* **Exercise**: Repeat the lines of the data that follow, please, starting at the first and stopping after the one with "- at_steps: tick".

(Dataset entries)
··········

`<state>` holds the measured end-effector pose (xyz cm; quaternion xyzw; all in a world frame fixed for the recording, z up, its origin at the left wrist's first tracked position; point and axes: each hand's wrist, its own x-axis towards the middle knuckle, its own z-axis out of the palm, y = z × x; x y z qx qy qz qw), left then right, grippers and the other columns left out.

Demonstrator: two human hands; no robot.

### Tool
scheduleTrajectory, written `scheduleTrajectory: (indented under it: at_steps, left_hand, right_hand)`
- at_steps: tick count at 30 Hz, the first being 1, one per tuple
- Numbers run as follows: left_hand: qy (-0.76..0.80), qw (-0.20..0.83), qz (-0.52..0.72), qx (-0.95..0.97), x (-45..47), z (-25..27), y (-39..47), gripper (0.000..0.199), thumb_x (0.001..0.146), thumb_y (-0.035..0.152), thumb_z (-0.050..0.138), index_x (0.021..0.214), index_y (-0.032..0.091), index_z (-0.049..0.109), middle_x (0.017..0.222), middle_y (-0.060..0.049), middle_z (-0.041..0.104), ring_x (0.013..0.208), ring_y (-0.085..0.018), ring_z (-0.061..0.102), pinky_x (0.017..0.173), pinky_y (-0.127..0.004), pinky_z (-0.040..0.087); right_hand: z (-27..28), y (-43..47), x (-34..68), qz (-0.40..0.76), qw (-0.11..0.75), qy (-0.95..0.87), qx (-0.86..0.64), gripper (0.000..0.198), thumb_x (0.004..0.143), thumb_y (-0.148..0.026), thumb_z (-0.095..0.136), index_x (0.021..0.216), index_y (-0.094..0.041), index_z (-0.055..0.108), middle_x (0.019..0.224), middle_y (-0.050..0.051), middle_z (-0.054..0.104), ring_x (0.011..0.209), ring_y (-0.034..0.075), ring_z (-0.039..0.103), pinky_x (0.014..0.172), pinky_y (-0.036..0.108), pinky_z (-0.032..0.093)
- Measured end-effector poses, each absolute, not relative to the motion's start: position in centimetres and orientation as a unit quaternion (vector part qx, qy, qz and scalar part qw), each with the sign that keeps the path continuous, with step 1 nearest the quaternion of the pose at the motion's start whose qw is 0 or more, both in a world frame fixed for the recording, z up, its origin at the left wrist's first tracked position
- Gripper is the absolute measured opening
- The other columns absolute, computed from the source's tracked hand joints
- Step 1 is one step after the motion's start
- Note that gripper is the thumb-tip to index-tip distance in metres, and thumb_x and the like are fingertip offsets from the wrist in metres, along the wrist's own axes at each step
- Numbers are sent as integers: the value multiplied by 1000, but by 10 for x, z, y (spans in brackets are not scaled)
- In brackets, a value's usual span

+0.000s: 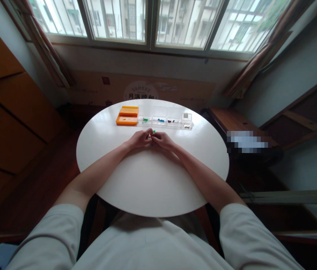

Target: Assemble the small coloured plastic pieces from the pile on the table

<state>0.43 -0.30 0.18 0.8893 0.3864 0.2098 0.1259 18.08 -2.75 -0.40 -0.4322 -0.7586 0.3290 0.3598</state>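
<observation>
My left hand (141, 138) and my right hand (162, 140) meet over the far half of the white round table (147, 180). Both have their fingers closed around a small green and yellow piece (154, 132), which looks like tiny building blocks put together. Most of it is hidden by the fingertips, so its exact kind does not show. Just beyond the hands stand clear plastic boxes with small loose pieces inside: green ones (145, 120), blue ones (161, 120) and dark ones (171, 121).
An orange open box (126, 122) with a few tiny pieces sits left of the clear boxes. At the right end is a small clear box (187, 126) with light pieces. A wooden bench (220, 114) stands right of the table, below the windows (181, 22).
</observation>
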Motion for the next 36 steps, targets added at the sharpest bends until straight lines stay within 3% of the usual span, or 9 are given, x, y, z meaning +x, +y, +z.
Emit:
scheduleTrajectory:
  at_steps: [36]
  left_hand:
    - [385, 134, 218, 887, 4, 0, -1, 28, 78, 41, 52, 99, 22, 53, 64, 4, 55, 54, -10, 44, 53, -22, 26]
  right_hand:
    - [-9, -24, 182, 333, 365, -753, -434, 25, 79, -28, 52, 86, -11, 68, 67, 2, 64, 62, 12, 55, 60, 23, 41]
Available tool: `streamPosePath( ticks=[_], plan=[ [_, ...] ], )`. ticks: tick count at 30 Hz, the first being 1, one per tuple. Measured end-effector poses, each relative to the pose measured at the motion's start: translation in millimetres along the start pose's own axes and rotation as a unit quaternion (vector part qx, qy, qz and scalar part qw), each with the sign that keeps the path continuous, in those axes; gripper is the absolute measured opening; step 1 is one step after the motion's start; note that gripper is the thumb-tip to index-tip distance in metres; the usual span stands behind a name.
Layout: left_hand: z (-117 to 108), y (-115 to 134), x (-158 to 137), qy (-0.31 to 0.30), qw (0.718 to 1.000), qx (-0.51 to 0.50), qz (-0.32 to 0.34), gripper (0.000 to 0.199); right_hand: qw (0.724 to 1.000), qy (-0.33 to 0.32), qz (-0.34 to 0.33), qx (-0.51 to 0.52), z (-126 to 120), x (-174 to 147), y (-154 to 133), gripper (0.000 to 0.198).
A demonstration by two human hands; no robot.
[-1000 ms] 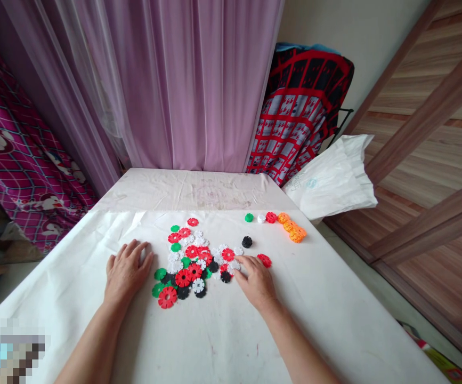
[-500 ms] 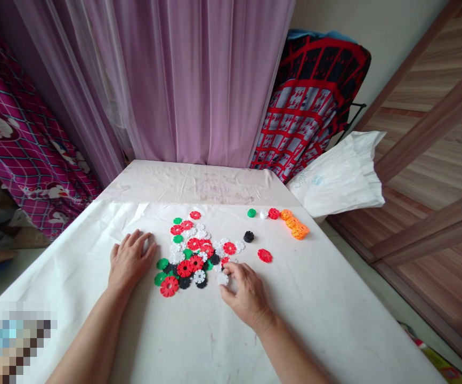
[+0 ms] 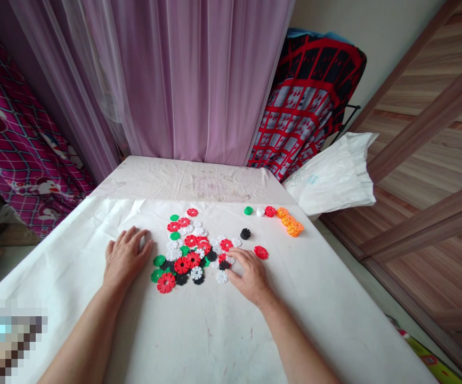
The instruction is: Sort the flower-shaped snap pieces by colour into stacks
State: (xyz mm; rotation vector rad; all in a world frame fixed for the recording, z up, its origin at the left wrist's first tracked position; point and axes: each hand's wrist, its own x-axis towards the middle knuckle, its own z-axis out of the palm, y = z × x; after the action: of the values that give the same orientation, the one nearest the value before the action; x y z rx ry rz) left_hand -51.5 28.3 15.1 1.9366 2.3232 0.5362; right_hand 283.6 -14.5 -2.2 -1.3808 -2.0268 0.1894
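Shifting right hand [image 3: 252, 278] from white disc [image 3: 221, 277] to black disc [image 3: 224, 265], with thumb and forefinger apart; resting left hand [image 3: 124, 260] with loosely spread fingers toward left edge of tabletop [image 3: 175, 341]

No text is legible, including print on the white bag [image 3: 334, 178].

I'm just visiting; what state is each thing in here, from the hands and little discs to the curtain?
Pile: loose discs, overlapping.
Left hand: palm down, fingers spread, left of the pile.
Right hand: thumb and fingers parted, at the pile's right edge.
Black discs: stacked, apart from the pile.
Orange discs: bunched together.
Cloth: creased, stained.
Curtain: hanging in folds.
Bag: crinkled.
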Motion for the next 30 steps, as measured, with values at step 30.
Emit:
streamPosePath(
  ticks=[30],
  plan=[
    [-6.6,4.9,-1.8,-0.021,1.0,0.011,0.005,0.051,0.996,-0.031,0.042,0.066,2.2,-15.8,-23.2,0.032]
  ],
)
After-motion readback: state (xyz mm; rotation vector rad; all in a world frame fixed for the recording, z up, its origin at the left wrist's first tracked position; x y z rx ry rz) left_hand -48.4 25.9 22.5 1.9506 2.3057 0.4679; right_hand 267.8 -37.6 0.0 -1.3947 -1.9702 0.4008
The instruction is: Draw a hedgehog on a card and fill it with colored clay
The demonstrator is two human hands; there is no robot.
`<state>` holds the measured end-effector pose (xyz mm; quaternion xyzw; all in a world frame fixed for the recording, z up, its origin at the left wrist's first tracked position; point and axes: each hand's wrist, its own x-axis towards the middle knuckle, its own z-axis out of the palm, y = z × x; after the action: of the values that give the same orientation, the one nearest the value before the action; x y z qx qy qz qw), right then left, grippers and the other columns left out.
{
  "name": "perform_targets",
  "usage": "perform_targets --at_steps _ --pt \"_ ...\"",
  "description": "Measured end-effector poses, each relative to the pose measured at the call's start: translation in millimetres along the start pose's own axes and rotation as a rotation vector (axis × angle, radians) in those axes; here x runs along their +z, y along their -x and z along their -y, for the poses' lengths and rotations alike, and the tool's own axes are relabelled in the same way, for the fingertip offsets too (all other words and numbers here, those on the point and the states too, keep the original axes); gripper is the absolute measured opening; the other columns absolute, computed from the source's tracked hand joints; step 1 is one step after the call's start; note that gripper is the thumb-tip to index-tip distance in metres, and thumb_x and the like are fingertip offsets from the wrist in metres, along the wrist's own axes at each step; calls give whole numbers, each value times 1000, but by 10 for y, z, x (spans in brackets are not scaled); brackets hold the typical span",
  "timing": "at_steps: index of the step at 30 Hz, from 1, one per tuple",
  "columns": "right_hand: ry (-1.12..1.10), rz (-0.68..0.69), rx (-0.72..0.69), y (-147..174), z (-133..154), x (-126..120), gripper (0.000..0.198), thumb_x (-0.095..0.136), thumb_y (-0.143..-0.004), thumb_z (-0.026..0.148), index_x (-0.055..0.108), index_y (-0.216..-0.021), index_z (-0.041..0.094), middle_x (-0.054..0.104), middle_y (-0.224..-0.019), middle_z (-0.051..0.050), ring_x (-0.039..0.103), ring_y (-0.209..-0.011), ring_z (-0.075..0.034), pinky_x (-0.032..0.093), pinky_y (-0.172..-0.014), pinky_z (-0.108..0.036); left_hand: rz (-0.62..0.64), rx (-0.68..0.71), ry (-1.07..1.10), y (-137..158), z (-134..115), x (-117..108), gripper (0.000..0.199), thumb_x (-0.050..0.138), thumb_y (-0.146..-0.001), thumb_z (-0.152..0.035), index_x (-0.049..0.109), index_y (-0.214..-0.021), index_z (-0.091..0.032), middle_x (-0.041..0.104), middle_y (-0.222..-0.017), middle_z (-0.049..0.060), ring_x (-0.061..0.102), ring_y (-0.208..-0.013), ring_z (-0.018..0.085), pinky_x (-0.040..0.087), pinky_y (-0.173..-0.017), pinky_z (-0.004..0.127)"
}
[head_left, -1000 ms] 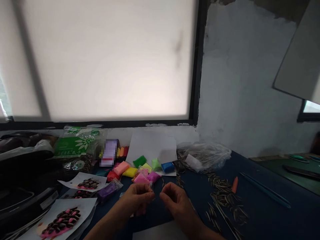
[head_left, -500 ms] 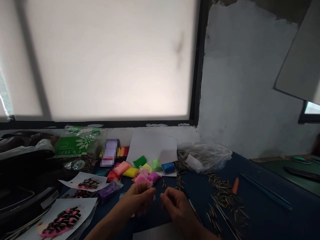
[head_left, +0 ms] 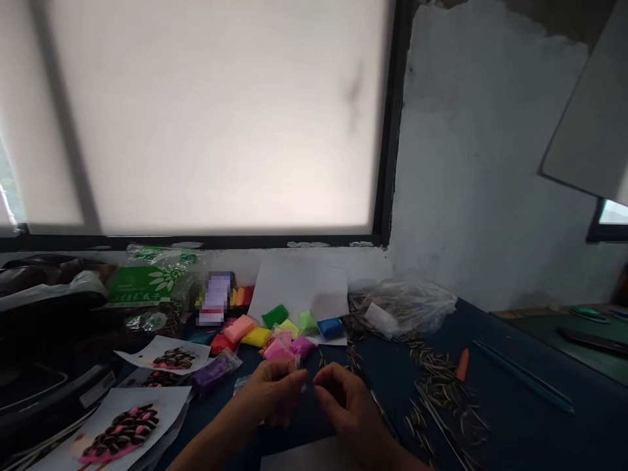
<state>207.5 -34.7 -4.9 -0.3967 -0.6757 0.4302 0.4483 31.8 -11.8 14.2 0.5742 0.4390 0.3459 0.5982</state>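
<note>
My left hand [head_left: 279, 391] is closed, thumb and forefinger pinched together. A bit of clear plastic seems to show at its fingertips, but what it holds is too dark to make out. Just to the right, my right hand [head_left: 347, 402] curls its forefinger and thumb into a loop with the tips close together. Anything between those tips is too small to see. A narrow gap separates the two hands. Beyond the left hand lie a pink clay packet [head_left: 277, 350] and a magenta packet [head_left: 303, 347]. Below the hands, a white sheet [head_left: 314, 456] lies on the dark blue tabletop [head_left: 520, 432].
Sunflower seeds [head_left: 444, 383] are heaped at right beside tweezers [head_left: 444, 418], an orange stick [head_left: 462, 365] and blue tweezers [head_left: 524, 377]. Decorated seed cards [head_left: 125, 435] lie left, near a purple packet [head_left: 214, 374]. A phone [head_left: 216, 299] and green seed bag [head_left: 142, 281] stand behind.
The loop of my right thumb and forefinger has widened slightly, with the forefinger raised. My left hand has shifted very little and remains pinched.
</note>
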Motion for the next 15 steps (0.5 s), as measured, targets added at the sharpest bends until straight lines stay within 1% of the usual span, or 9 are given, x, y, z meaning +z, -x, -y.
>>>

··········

* **Exercise result**:
`<state>` holds the measured end-effector pose (xyz cm; quaternion xyzw; all in a world frame fixed for the recording, z up, its origin at the left wrist's first tracked position; point and axes: each hand's wrist, its own x-axis towards the middle knuckle, its own z-axis out of the palm, y = z × x; x y z qx qy qz qw), left then right, grippers and the other columns left out.

Demonstrator: two human hands; no robot.

### Tool
scheduleTrajectory, written `scheduleTrajectory: (indented under it: at_steps, left_hand, right_hand)`
- at_steps: tick count at 30 Hz, the first being 1, one per tuple

With that, the answer is complete.